今回は、2つのポイントを大切にしてプロジェクトを進めました。
1つは何よりも先にコンセプトをしっかり固めること、2つ目はレビューと改善のサイクルを高速で回すこと。
コンセプトが固まらないままプロジェクトが進行してしまうと、あとから「なんでこのデザインなんだっけ?」と迷子になってしまったり、プロジェクトが進めにくくなってしまうことも多々あります。途中で「そのデザインじゃない!」という議論が再燃しないように、全員が積極的にコンセプト作りと意思決定に関われる進め方を意識しました。

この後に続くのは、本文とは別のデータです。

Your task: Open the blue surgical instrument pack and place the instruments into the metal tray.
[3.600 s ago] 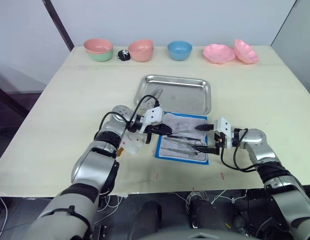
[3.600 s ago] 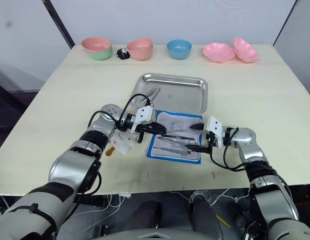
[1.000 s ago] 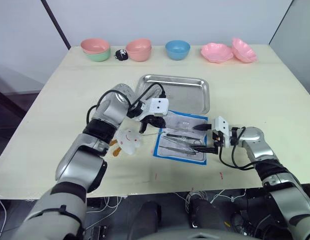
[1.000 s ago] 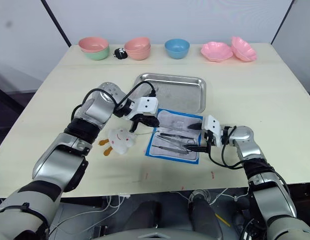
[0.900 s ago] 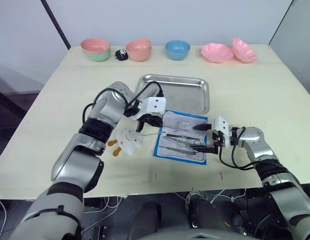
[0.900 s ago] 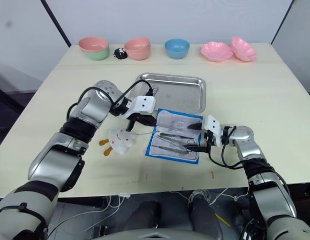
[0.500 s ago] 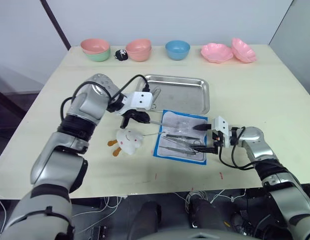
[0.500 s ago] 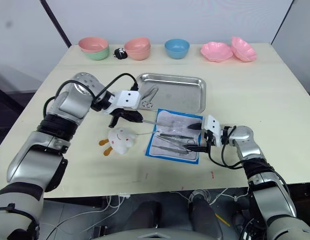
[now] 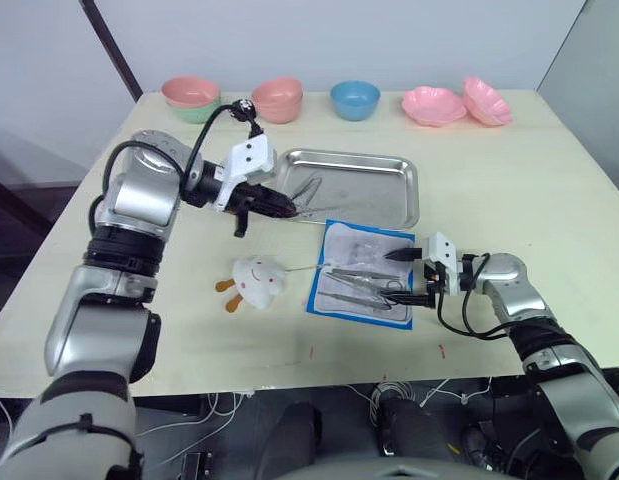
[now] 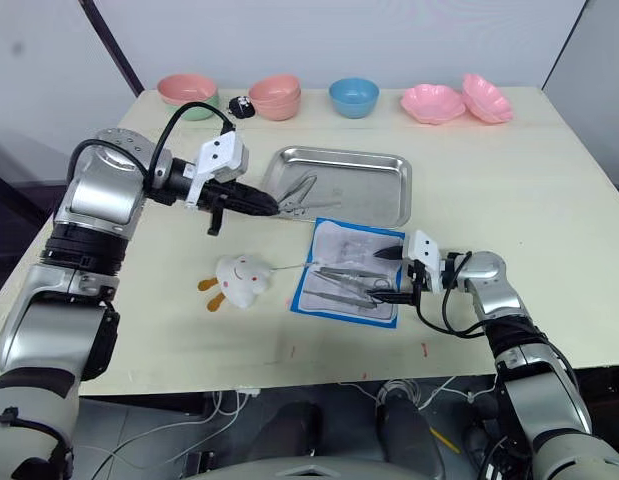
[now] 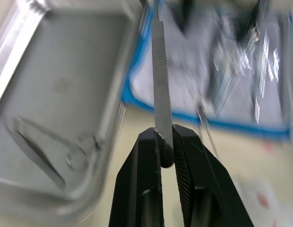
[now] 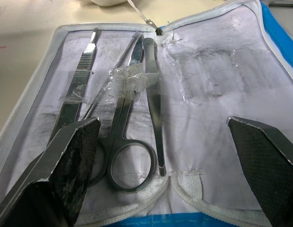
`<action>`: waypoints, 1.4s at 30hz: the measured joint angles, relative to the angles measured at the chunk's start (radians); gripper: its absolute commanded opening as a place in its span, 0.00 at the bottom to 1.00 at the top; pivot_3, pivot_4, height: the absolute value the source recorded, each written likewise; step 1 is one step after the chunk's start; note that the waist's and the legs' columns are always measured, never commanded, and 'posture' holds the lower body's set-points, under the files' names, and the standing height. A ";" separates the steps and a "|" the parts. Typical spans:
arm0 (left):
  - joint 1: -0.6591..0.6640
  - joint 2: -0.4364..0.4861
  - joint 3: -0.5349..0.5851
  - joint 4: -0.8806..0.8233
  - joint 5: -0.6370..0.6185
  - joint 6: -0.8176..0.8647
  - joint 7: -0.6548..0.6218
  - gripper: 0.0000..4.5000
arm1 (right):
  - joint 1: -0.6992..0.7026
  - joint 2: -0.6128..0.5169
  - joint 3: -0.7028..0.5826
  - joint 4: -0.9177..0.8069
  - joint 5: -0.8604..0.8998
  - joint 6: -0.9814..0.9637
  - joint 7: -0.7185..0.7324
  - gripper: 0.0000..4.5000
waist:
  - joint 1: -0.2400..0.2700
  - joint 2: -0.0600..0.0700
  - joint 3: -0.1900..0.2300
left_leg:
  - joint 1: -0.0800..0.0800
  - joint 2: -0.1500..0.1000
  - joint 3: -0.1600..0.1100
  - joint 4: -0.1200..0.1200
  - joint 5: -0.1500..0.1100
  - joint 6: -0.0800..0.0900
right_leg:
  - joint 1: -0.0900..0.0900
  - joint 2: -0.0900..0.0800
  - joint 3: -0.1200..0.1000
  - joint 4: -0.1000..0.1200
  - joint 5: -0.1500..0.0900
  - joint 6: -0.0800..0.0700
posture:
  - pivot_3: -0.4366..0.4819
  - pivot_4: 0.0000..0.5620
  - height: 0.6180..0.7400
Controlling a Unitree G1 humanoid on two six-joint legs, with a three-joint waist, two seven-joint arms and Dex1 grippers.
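Left fingers (image 11: 166,142) pinching a slim instrument (image 11: 160,94) over the metal tray (image 9: 379,205); right fingers (image 12: 165,142) spread wide over the open blue pack (image 9: 361,272), at the tray's 6 o'clock.

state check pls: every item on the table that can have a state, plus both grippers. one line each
blue surgical instrument pack: open, flat, inner face up.
instruments in pack: scissors, forceps and flat handle under clear tape.
metal tray: upright, scissors lying inside.
left gripper: shut on a slender flat instrument, held over the tray's near edge.
right gripper: open, at the pack's right edge.
white plush toy: lying left of pack.
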 measured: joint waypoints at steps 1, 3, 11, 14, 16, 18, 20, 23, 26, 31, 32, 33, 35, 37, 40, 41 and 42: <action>0.000 -0.009 0.005 0.000 -0.001 0.011 0.020 0.00 | 0.000 0.000 0.000 0.000 0.000 0.000 0.001 1.00 | 0.000 0.000 0.000 | 0.000 0.000 0.000 0.000 0.000 0.000 | 0.000 0.000 0.000 0.000 0.000 0.000 | 0.48 0.27 1.00; -0.001 -0.066 0.042 0.008 -0.001 0.058 0.133 0.00 | -0.001 -0.001 0.000 0.001 0.000 0.000 0.001 1.00 | 0.001 0.000 0.000 | 0.000 0.000 -0.002 0.000 0.000 0.000 | 0.000 0.000 0.000 0.000 0.000 0.000 | 0.48 0.27 1.00; 0.002 -0.270 0.124 0.010 -0.020 0.235 0.503 0.00 | -0.002 -0.002 0.001 0.001 -0.001 0.000 0.004 1.00 | 0.001 0.000 0.000 | 0.000 -0.001 -0.005 0.000 0.000 0.000 | 0.000 -0.001 0.000 0.001 0.002 -0.003 | 0.48 0.27 1.00; 0.011 -0.364 0.158 0.014 -0.016 0.264 0.690 0.00 | -0.002 -0.003 0.001 0.001 -0.001 0.000 0.004 1.00 | 0.001 0.000 0.000 | 0.000 -0.001 -0.005 0.000 0.000 0.000 | 0.000 -0.002 0.000 0.001 0.002 -0.003 | 0.48 0.27 1.00; 0.007 -0.413 0.177 0.034 -0.009 0.269 0.802 0.00 | -0.002 -0.002 0.001 0.000 -0.001 0.000 0.003 1.00 | 0.001 0.000 0.000 | 0.000 -0.001 -0.005 0.000 0.000 0.000 | 0.000 -0.002 0.000 0.001 0.002 -0.003 | 0.48 0.27 1.00; -0.003 -0.447 0.194 0.076 -0.004 0.269 0.898 0.00 | -0.002 -0.002 0.002 0.000 -0.001 0.000 0.003 1.00 | 0.001 0.000 0.000 | 0.000 -0.003 -0.005 0.000 0.000 0.000 | 0.000 -0.002 0.000 0.001 0.002 -0.003 | 0.48 0.27 1.00; -0.016 -0.467 0.199 0.121 0.008 0.265 0.969 0.00 | -0.002 -0.002 0.002 0.000 -0.001 0.000 0.003 1.00 | 0.001 0.000 0.000 | 0.000 -0.003 -0.006 0.000 0.000 0.000 | 0.000 -0.002 -0.001 0.001 0.002 -0.003 | 0.48 0.27 1.00; -0.037 -0.500 0.199 0.183 0.032 0.261 1.069 0.00 | -0.002 -0.003 0.002 0.000 -0.001 0.000 0.003 1.00 | 0.001 0.000 0.000 | 0.000 -0.004 -0.006 0.000 0.000 0.000 | 0.000 -0.002 -0.001 0.001 0.002 -0.003 | 0.48 0.27 1.00; -0.051 -0.531 0.202 0.239 0.033 0.281 1.136 0.00 | -0.002 -0.003 0.002 0.000 -0.001 0.000 0.003 1.00 | 0.001 0.000 0.000 | 0.000 -0.004 -0.006 0.000 0.000 0.000 | 0.000 -0.002 -0.001 0.001 0.002 -0.003 | 0.48 0.27 1.00; -0.069 -0.549 0.235 0.299 0.023 0.342 1.208 0.00 | -0.002 -0.002 0.002 0.000 -0.001 0.000 0.003 1.00 | 0.000 0.000 0.000 | 0.000 -0.004 -0.006 0.000 0.000 0.000 | 0.000 -0.002 -0.002 0.001 0.002 -0.003 | 0.48 0.27 1.00; -0.069 -0.555 0.243 0.305 0.020 0.357 1.227 0.00 | -0.002 -0.003 0.002 0.000 -0.001 0.000 0.003 1.00 | 0.000 0.000 0.000 | 0.000 -0.004 -0.007 0.000 0.000 0.000 | 0.000 -0.002 -0.002 0.001 0.002 -0.003 | 0.48 0.27 1.00; -0.068 -0.558 0.245 0.307 0.020 0.365 1.235 0.00 | -0.002 -0.003 0.002 0.000 -0.001 0.000 0.003 1.00 | 0.000 0.000 0.000 | 0.000 -0.004 -0.007 0.000 0.000 -0.001 | 0.000 -0.002 -0.002 0.001 0.002 -0.003 | 0.48 0.27 1.00; -0.068 -0.571 0.253 0.308 0.012 0.381 1.258 0.00 | -0.002 -0.003 0.002 0.000 -0.001 0.000 0.003 1.00 | 0.000 0.000 0.000 | 0.000 -0.004 -0.007 0.000 0.000 -0.001 | 0.000 -0.002 -0.002 0.001 0.002 -0.003 | 0.48 0.27 1.00; -0.067 -0.581 0.269 0.308 -0.001 0.395 1.273 0.00 | -0.002 -0.002 0.002 0.000 -0.001 0.000 0.003 1.00 | 0.000 0.000 0.000 | 0.000 -0.004 -0.007 0.000 0.000 -0.001 | 0.000 -0.002 -0.002 0.001 0.002 -0.003 | 0.48 0.27 1.00; -0.060 -0.580 0.270 0.309 -0.001 0.404 1.272 0.00 | -0.002 -0.002 0.002 0.000 -0.001 -0.001 0.003 1.00 | 0.000 0.000 0.000 | 0.000 -0.004 -0.007 0.000 0.000 -0.001 | 0.000 -0.002 -0.002 0.001 0.002 -0.003 | 0.48 0.27 1.00; -0.059 -0.580 0.270 0.310 -0.001 0.404 1.272 0.00 | -0.002 -0.002 0.002 0.000 -0.001 -0.001 0.003 1.00 | 0.000 0.000 0.000 | 0.000 -0.005 -0.007 0.000 0.000 -0.001 | 0.000 -0.002 -0.002 0.001 0.002 -0.003 | 0.48 0.27 1.00; -0.059 -0.580 0.270 0.314 -0.001 0.404 1.273 0.00 | -0.002 -0.002 0.002 0.000 -0.001 -0.001 0.003 1.00 | 0.000 0.000 0.000 | 0.000 -0.005 -0.007 0.000 0.000 -0.001 | 0.000 -0.002 -0.002 0.001 0.002 -0.003 | 0.48 0.27 1.00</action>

このような進め方の理由には「デザイナーだけで進めても良いクリエイティブはつくれない」という私の考えもあります。
デザイナーが思う理想を形にするのではなく、あくまでみんなの中にある「こうあったらいいな」という理想のイメージを具現化して、それを少し超えた案を出す、ということを意識して動くことが、デザイナーの重要な役割だと思っています。
このようなプロセスを経てクリエイティブが少しずつ完成し完成していき、いよいよ「ビザスク Innovation Day2022」の開催も目前に迫ってきました。
ビザスクの、チーム全員で進めるコミュニケーションデザインの取り組みを、今後も発信していきたいと思います。最後まで読んでくださりありがとうございました。